Recommendation: Give agency personnel the recognition they deserve, for their efforts in increasing efficiencies, by restoring the 200 series cuts.
The reason for these forecasts is to demonstrate that today's deficit is masked by a temporary reprieve. You have a choice. You can patch things up in the manner and tradition of the past twelve years and go home. Or, you can recognize the inherent weaknesses in our revenue system and enact a long-term solution.
Recommendation: I strongly urge you to pick the long-term approach.
The Big Four As I have traveled around Wyoming visiting with your neighbors, I hear a lot about cutting government. I also hear that we should put more money into education and economic development. Just where does the state's money go? Where do we spend the most money?
Four big categories of spending dominate the state's budget:
- Education, which includes public schools, community colleges and the University, consumes 44% of the general fund budget.

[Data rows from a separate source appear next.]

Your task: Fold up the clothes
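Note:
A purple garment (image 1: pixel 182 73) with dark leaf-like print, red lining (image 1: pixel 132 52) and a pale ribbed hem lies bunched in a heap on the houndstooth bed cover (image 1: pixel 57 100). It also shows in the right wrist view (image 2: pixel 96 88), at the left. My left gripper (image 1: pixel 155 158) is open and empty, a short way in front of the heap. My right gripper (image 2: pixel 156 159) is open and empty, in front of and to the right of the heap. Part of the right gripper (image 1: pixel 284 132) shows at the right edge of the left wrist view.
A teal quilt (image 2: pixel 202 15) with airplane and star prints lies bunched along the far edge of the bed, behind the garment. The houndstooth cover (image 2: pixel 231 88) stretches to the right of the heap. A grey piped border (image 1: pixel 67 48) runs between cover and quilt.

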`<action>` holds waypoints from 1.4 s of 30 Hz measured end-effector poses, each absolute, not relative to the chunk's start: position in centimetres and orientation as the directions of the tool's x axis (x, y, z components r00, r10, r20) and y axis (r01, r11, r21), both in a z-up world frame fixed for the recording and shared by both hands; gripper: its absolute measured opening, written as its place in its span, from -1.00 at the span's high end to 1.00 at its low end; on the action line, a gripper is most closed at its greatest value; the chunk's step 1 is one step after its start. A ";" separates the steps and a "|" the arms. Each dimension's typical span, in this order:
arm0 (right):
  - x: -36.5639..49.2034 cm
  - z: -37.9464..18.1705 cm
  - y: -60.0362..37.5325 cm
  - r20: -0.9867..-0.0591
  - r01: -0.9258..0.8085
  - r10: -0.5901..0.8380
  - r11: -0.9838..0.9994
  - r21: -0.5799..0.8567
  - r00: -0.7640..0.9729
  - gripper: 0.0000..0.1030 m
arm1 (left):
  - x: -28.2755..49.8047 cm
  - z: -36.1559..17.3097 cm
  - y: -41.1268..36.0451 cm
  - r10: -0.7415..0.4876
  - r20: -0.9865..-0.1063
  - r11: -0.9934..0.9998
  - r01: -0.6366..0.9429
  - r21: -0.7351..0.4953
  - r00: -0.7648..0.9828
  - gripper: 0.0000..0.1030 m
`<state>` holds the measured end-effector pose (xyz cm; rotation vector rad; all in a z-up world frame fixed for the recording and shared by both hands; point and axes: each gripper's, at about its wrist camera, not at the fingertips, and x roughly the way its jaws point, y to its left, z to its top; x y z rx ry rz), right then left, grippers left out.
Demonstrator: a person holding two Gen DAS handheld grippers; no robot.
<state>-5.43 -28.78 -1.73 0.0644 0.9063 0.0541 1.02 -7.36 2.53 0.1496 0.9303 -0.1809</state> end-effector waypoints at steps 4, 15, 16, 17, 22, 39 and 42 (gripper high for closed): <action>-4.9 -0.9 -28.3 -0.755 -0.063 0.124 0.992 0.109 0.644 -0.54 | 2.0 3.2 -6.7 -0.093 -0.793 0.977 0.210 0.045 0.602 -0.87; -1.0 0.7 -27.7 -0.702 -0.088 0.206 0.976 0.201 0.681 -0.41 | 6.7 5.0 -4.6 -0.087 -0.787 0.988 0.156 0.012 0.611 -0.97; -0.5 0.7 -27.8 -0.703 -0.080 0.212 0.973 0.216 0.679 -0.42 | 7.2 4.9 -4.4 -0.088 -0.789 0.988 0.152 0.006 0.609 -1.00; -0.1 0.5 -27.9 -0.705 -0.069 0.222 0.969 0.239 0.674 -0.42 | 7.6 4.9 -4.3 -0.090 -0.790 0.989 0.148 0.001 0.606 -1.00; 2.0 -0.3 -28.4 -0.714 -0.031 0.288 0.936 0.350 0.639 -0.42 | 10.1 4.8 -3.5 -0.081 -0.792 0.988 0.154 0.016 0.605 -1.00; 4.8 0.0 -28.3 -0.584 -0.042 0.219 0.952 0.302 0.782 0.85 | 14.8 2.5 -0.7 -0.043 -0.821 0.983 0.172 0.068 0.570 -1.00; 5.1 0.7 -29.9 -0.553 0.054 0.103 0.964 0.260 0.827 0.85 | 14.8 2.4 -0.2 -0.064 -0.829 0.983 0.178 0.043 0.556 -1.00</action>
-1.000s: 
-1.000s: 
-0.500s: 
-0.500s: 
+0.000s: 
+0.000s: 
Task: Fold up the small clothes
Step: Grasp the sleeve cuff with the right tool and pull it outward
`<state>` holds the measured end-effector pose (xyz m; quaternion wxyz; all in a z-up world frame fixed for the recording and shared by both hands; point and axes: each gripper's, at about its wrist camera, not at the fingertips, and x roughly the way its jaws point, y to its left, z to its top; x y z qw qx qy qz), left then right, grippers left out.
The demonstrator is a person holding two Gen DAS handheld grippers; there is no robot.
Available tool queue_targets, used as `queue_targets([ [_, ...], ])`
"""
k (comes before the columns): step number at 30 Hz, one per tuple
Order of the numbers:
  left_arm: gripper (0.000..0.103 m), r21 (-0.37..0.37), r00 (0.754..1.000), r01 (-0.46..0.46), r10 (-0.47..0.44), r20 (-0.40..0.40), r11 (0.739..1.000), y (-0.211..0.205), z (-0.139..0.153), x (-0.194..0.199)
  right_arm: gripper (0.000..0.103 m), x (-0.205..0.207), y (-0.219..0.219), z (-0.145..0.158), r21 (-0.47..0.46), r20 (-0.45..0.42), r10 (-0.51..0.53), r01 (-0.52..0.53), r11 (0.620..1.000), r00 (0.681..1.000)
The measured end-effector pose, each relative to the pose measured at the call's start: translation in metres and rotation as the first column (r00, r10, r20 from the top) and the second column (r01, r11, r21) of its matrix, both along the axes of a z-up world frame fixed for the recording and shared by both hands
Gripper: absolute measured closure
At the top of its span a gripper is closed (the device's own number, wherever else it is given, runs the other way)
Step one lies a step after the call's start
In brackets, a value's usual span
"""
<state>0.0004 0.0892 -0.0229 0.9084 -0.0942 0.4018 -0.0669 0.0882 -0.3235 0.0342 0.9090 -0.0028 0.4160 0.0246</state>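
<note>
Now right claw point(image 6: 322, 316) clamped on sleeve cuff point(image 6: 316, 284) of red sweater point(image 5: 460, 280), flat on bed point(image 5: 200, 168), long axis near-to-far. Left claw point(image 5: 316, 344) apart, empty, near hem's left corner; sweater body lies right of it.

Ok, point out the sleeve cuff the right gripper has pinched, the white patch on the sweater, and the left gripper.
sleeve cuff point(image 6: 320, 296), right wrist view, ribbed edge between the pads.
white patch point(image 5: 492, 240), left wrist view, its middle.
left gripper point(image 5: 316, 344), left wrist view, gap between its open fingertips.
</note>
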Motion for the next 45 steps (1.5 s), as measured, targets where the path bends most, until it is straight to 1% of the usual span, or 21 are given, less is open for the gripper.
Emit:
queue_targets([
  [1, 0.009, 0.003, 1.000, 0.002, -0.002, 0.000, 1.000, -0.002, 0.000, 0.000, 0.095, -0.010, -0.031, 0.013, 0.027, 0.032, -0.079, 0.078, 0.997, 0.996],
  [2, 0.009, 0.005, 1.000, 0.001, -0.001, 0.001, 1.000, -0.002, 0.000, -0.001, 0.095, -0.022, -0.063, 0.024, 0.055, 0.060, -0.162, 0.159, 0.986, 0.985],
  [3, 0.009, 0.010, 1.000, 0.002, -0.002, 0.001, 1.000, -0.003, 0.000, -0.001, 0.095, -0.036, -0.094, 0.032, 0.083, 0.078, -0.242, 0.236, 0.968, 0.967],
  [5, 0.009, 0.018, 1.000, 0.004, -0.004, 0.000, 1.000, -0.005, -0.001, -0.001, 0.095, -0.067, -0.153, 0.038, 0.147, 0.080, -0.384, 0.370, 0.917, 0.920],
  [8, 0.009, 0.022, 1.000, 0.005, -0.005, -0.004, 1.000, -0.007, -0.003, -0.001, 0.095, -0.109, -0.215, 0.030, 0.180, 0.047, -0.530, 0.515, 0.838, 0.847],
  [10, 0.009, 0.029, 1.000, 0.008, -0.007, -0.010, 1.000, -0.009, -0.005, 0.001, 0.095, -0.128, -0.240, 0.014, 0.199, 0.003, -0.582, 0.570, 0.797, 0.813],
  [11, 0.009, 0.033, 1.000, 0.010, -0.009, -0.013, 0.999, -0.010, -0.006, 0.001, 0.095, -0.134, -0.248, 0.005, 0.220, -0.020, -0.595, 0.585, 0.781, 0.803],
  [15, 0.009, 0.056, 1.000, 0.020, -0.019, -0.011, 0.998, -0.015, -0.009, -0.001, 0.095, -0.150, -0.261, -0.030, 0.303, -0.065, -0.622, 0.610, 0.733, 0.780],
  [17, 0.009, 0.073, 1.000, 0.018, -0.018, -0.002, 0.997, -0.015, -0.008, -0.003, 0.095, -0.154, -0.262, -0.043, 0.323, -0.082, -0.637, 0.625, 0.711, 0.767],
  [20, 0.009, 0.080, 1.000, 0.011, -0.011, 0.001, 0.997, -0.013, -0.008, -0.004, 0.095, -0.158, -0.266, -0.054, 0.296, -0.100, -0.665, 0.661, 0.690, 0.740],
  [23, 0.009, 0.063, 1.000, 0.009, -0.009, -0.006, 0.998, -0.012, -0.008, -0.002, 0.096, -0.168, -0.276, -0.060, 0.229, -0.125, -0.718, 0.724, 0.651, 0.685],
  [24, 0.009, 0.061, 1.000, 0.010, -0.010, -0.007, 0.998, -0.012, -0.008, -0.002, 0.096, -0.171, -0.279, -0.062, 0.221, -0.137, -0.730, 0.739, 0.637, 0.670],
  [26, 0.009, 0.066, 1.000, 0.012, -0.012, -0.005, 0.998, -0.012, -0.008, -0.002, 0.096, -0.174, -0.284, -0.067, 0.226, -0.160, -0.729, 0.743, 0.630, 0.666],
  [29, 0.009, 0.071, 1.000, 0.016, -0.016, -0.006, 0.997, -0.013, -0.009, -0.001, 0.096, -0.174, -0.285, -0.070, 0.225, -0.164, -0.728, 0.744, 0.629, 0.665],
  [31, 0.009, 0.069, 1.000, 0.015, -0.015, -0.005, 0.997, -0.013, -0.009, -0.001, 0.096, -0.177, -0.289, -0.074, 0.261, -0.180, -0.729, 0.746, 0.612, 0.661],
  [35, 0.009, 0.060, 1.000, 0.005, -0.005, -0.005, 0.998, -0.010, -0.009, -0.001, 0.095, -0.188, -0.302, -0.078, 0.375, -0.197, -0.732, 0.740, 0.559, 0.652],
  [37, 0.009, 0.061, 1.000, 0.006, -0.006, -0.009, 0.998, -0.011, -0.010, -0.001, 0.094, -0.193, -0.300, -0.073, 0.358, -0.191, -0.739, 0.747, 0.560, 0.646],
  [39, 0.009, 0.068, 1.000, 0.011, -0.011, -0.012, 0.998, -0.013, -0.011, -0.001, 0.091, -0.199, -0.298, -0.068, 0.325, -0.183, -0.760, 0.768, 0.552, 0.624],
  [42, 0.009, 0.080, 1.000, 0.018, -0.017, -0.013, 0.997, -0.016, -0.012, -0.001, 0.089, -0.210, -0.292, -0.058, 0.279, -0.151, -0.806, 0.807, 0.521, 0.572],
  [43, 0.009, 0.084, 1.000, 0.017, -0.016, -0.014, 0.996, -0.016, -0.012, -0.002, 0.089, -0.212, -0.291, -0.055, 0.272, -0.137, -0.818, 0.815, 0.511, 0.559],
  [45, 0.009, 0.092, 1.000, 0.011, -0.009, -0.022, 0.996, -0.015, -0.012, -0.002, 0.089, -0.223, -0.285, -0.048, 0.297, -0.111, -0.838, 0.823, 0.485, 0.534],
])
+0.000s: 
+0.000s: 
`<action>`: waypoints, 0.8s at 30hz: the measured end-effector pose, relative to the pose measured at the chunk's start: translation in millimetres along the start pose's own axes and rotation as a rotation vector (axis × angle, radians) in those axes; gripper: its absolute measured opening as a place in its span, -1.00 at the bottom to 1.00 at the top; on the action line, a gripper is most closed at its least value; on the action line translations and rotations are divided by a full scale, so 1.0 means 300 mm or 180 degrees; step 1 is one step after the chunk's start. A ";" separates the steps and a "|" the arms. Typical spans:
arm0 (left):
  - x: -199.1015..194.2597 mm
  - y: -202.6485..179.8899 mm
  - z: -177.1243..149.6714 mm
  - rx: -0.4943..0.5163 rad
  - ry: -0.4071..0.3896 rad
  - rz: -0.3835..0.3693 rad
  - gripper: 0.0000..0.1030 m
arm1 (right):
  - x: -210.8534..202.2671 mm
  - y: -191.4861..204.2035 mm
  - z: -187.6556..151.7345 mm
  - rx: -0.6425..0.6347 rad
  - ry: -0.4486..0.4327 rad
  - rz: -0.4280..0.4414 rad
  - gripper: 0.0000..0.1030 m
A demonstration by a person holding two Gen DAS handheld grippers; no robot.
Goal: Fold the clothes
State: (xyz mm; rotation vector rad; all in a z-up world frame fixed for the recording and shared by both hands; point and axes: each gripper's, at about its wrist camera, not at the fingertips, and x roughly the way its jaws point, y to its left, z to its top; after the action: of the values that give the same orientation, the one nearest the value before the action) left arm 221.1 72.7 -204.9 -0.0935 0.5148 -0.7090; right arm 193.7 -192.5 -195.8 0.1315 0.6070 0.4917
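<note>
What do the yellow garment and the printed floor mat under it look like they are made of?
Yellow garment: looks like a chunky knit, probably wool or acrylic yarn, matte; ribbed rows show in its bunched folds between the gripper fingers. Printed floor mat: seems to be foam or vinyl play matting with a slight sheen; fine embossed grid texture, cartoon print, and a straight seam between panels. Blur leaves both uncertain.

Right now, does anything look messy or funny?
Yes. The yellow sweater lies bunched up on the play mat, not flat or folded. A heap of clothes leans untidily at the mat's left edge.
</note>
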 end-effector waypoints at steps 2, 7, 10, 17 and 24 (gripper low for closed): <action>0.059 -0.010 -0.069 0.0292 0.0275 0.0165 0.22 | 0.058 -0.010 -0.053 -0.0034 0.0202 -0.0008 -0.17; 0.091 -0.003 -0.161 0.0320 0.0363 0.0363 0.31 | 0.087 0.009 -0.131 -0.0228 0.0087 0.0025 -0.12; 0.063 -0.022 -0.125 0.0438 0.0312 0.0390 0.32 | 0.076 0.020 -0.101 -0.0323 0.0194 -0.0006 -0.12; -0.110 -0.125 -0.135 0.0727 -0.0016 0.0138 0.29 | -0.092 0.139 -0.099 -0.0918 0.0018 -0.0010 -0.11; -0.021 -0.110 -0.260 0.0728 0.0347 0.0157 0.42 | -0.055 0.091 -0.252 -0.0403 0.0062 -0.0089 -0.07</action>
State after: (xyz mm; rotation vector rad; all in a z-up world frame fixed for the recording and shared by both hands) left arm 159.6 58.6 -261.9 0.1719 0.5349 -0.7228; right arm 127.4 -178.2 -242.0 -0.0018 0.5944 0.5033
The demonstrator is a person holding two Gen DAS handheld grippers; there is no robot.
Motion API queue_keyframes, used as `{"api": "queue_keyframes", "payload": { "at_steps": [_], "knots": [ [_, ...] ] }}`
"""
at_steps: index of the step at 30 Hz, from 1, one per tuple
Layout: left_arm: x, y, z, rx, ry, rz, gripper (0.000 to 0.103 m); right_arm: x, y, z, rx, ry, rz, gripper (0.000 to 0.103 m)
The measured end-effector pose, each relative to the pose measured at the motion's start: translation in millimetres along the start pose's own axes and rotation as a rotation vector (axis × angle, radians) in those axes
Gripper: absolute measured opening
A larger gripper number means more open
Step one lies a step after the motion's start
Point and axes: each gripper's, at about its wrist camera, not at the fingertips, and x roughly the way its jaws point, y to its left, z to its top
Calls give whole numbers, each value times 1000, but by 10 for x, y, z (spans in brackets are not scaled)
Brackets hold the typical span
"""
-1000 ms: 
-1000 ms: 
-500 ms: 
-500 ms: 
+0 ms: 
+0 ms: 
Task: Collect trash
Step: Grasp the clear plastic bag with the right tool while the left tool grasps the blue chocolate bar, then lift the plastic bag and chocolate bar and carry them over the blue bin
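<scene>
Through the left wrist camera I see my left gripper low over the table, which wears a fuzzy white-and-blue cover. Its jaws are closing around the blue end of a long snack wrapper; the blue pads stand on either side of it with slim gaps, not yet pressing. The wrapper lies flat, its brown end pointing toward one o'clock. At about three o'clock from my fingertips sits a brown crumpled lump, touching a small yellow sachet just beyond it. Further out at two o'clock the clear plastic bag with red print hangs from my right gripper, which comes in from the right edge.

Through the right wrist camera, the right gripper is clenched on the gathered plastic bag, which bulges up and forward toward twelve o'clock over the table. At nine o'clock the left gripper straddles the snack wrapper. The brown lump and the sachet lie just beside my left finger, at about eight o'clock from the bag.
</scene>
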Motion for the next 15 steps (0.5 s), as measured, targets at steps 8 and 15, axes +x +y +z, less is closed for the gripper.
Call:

- Health care, primarily for low-income citizens, takes another 24%.
- Public safety, which includes the Corrections system, the judiciary and the public defender, takes 13%.
- Human resources, dominated by programs in Family Services, totals 7%.
The total for just these four functional areas is 88% of my budget recommendation. The reason that current and past legislatures have been unable to cut government spending is that these programs are people centered. Any substantial reduction would severely impact people, especially those who are least able to provide for themselves.
The remaining three functional categories of spending are:
- General Government, which includes such departments as Audit, Revenue, Board of Equalization, the five elected officials and the Legislature; 7% of total general fund spending.
- Natural resources, which include the state lands office, state engineer, Department of Ag, DEQ and water development; 3% of general spending.
- Economic Development, which includes state parks, cultural resources, fire prevention and the Business Council; 2% of general fund spending.
The Business Council, by itself, is allocated approximately 1% of the budget. One-half of that amount is dedicated to Tourism and Promotion.
The inherent and long-term deficit in general fund revenue is between 15 and 20% of the budget. Even if we were to eliminate all of General Government, Natural Resources and Economic Development, we would not have balanced the budget. That stark and dramatic statement illustrates the false, but common, misconception that government is a bloated bureaucracy.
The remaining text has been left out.